Les personnes atteintes d’un cancer de la prostate – devant subir une prostatectomie radicale -, d’un cancer du rein – nécessitant une néphrectomie partielle – ou d’un cancer de la vessie – nécessitant une cystectomie radicale. Ces patients sont ceux qui bénéficient le plus de la chirurgie robotique en urologie aujourd’hui.
Le congrès ERUS comprendra 38 opérations chirurgicales en direct.

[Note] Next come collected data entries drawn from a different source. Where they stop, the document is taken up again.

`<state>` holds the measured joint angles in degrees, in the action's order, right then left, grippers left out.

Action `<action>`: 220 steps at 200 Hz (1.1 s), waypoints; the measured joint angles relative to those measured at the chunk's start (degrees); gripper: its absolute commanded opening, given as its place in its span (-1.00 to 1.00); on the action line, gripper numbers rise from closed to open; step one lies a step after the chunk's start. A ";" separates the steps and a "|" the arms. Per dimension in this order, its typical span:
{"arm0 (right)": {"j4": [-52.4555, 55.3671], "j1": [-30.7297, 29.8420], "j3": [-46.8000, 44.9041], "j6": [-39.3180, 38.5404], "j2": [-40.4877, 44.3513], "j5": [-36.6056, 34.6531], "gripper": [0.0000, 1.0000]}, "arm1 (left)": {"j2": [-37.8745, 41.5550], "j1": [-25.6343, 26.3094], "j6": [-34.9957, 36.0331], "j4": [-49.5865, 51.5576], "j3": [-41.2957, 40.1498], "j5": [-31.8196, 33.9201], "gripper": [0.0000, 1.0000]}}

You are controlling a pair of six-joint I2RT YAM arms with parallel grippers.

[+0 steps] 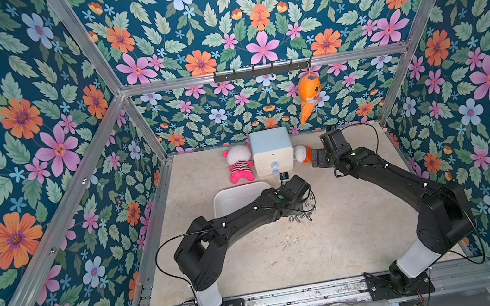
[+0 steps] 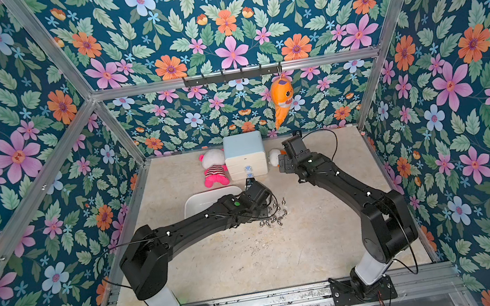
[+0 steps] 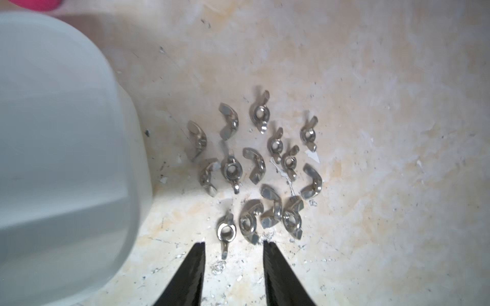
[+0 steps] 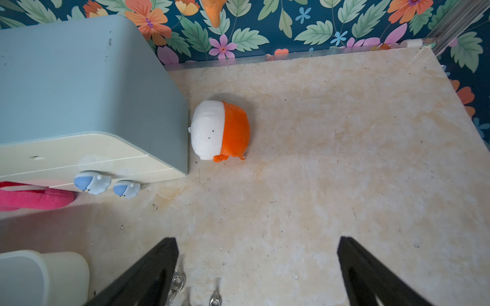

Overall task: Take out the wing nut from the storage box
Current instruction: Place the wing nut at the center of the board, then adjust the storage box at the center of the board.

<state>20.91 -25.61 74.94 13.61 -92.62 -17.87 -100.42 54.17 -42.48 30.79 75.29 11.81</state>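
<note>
the job looks far along, maybe nearly finished. a scatter of wing nuts [image 3: 256, 164] lies on the bare counter [image 3: 371, 185] just beside the storage box [image 3: 66, 132], outside its rim. in both top views the same cluster [image 1: 300, 218] [image 2: 272, 221] shows at the edge of the left arm, to the side of the white box [image 1: 237, 195] [image 2: 210, 197].

the left claw [image 3: 233, 243] hangs low over the near end of that scatter with its fingers parted. the nearest wing nut [image 3: 226, 232] lies flat on the counter, one wing reaching into the gap between the tips, but neither finger touches it. so this claw grips nothing, and that nut counts as out of the box.

what is left is hard to judge. the part of the box floor that shows in the left wrist view and in the top views looks bare, yet the left arm covers much of it, so i cannot tell whether any nut remains inside. if none does, only pulling the arm clear is left.

the right claw [image 4: 257, 265] is spread wide and empty, hovering over bare counter near the drawer cabinet [image 4: 79, 92] and a small orange-and-white plush toy [image 4: 220, 129], well apart from the box.
</note>
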 measured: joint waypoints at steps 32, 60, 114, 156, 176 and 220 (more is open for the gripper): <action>0.07 -0.07 0.33 0.00 -0.04 0.00 0.99 | 4.31 -5.14 1.88 0.26 -1.11 0.48 -0.08; 0.11 -0.07 0.33 -0.02 -0.04 -0.02 0.99 | 5.68 -9.90 3.74 0.26 -2.03 0.48 -0.08; 0.52 -0.11 1.84 -0.04 -1.36 -0.02 0.99 | 5.03 -14.05 5.53 -1.05 -5.46 -1.16 -0.07; 0.85 -0.20 1.95 -0.04 -1.57 -0.02 0.99 | 4.11 -16.35 7.65 -1.79 -6.69 -2.27 -0.05; 0.87 -0.28 1.88 -0.07 -1.57 -0.02 0.99 | 4.00 -17.92 11.17 -1.03 -4.68 -0.83 -0.01; 0.85 -0.44 1.86 -0.20 -1.57 0.00 0.99 | 0.98 -19.39 32.89 1.81 0.61 3.56 0.04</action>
<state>21.76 -26.04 76.79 13.41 -94.19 -17.87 -99.44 34.79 -9.58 32.60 75.90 15.38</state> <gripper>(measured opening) 0.993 0.510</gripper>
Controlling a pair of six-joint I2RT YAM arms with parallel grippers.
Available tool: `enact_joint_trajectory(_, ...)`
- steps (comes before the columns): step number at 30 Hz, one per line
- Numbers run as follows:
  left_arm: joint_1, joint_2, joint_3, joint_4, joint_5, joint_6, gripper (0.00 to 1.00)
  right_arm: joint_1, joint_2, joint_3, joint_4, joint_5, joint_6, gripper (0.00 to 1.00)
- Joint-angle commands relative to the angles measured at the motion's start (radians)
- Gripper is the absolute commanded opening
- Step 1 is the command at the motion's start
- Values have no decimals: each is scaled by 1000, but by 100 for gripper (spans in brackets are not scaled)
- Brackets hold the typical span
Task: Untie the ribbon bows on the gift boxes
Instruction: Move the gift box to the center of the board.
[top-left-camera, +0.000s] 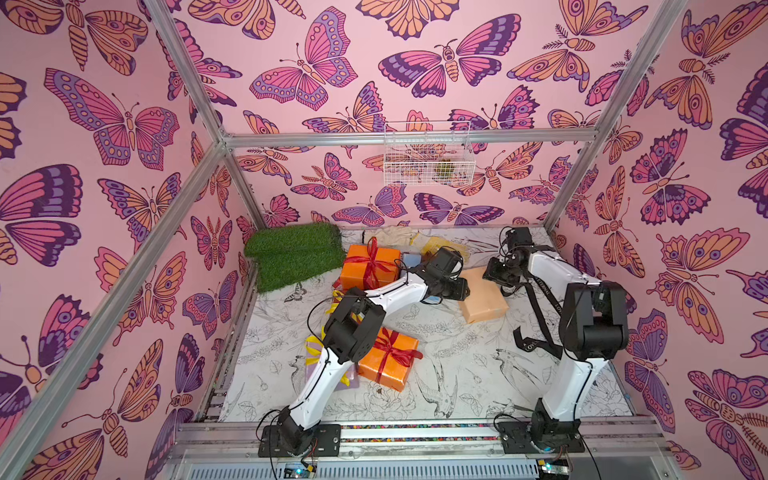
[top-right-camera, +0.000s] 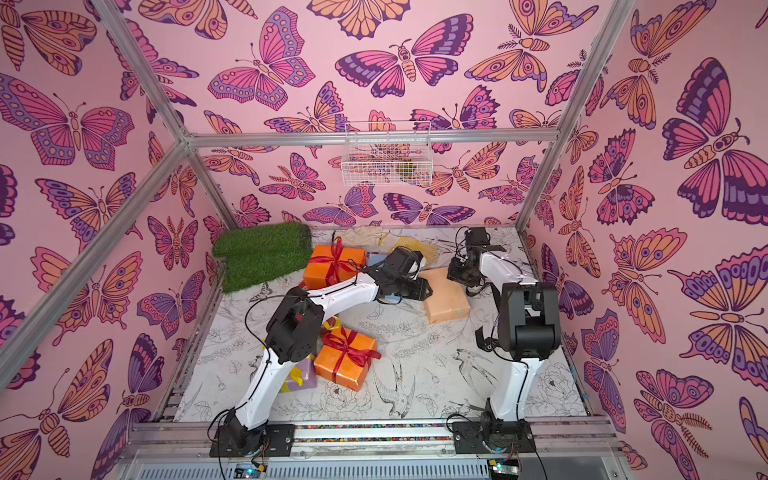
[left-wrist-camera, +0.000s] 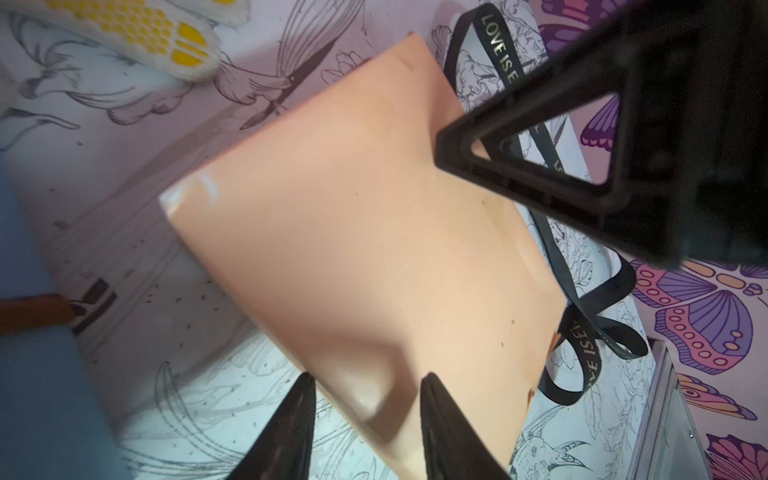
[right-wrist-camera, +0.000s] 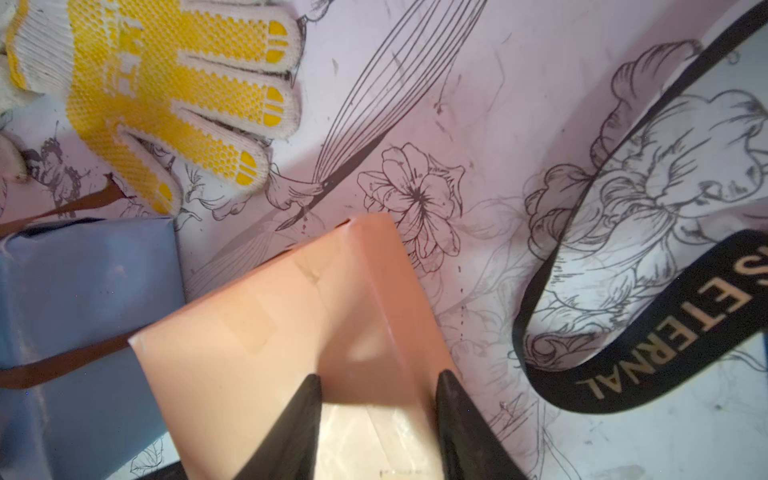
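Ribbon bows: one is undone; the black ribbon lies loose on the table beside the right pincer. Right and left pincer stand partly parted and empty over the bare peach box. You have the red bows and the yellow bow left.

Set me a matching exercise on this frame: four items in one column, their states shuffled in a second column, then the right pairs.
Items
1. peach box
2. black ribbon
3. near orange box
4. light blue box

States
A. crossed by a brown ribbon
B. red bow tied on top
C. loose, tied around no box
D. bare, no ribbon around it

Pairs: 1-D, 2-C, 3-B, 4-A
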Motion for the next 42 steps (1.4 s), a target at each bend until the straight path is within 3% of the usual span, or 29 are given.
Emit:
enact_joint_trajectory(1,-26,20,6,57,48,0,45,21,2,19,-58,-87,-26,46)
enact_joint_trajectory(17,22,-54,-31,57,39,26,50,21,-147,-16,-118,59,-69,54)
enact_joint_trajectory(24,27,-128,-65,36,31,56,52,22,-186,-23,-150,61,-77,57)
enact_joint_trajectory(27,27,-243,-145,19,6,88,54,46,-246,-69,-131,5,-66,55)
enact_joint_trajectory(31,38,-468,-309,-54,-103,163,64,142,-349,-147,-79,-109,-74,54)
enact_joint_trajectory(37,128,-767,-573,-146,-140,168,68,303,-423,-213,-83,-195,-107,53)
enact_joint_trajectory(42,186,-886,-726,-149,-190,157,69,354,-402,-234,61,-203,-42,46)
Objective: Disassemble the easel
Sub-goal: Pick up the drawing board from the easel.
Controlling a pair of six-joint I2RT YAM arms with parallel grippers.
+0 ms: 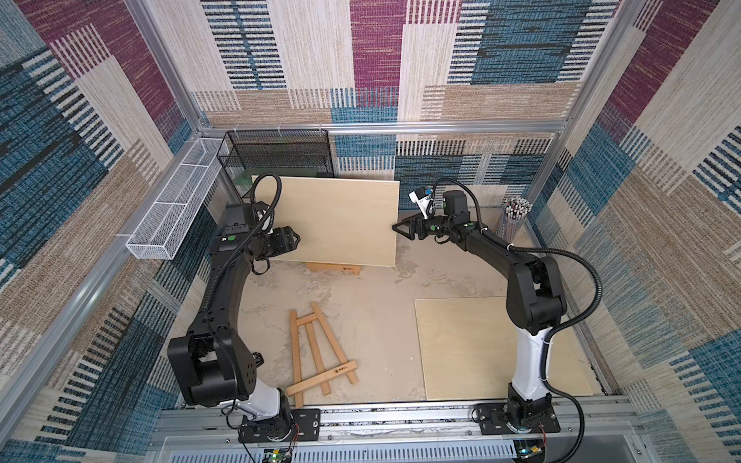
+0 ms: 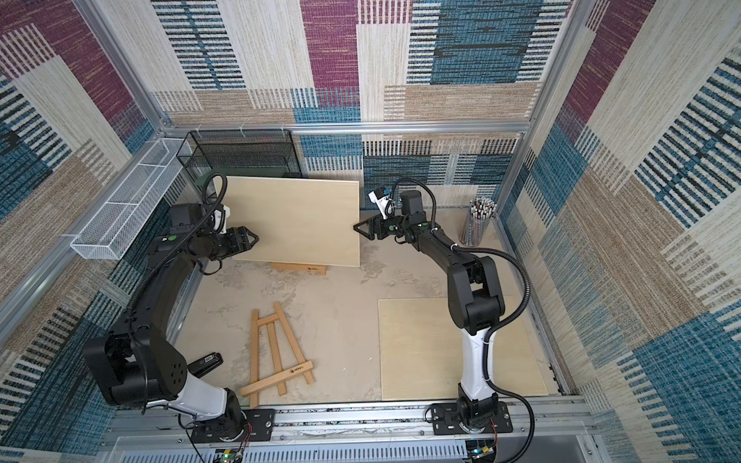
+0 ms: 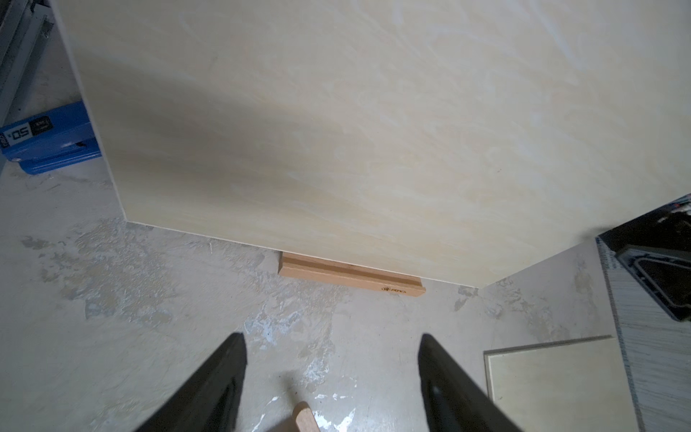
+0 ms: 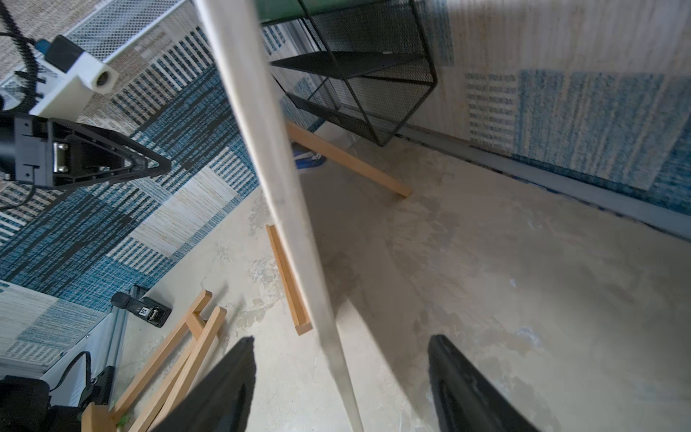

En Espagne, il n’y a que 40 ou 45 plates-formes robotisées – en Italie, il y en a environ 150. Madrid, par exemple, n’a toujours pas de robots dans le système de sécurité sociale. L’Espagne commence à robotiser ses hôpitaux depuis quelques années déjà, mais nous sommes encore sous-représentés en Europe. Cependant, nous entrons progressivement sur le marché de la robotique, les hôpitaux commencent à acquérir des systèmes robotiques et à Barcelone, il y a 16 machines. En d’autres termes, en Espagne, un quart de cette technologie se trouve à Barcelone. C’est pourquoi nous avons baptisé ce congrès « Barcelona Robotika », afin de faire de Barcelone l’épicentre de la chirurgie robotique espagnole. Les six hôpitaux urologiques ayant le plus grand impact sur la santé publique -Vall d’Hebron, Bellvitge, Clínic, el Mar, Can Ruti et la Fundació Puigvert- diffuseront ensemble des opérations chirurgicales en direct de leurs hôpitaux à la Fira de Montjuïc.